Now, that cannot be done on meta, clearly.
Does there need to be a wiki involved? There an element here of business
logic versus open logic. Certainly one argument is "a report on the
charity's activities is under professional control, and that is what should
be online". A counter-argument is that it would convey nothing distinctive,
everyone knows that glossiness can be purchased, and the WMF set its face
some time ago against the plusher models of charity and NGO development.

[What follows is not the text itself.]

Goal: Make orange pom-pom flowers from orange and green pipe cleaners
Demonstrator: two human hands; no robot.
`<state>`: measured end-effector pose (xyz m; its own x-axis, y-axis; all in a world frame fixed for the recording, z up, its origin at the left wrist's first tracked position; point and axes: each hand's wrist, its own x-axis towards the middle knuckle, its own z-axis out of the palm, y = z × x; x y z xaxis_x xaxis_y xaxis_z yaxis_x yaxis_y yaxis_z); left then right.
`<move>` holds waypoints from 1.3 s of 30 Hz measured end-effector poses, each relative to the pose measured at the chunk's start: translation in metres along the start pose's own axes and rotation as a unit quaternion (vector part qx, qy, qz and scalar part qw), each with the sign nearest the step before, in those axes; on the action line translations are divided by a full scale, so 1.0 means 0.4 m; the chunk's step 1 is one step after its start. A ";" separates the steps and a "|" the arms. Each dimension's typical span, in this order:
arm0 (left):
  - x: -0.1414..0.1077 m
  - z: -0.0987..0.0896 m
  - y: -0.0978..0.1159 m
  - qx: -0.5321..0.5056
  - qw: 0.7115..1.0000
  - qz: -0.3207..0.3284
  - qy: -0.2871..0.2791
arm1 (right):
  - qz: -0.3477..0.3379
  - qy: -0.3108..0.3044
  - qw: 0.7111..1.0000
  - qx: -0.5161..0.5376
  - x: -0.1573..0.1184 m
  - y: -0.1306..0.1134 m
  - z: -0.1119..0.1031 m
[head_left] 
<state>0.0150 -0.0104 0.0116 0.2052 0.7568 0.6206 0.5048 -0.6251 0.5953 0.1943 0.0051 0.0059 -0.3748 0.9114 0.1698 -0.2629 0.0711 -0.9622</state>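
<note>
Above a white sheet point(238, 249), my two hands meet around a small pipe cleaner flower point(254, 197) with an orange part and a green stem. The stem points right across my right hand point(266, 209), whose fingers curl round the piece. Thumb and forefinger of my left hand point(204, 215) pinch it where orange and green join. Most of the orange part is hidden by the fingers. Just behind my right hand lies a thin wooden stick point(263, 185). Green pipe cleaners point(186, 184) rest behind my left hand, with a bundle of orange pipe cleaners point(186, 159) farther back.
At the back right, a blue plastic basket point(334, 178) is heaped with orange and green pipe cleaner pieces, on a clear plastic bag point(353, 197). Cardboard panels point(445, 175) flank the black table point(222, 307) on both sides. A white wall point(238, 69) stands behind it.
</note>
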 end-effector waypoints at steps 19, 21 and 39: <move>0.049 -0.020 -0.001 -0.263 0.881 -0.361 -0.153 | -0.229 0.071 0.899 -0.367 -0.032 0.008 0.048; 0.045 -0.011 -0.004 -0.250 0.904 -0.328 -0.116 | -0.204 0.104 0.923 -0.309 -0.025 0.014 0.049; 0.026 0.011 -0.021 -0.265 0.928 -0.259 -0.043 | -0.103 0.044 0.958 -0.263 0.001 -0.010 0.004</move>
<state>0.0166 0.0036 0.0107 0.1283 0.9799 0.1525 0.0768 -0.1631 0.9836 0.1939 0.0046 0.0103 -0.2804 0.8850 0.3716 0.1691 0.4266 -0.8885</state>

A colleague told me not long ago that the trend for corporate sites is to
make them leaner. The rationale is that people will anyway use other
sources of information about corporation C, researching it elsewhere. Part
of this discussion should be whether that would actually be a good thing
for chapter's comms. There is a familiar debate here about who are the
stakeholders and so on, and honestly anyone who brings up rationalising the
wiki out of existence really needs to have their own version of that to
hand.
Actually the UK wiki seems to me to have suffered from a couple of things.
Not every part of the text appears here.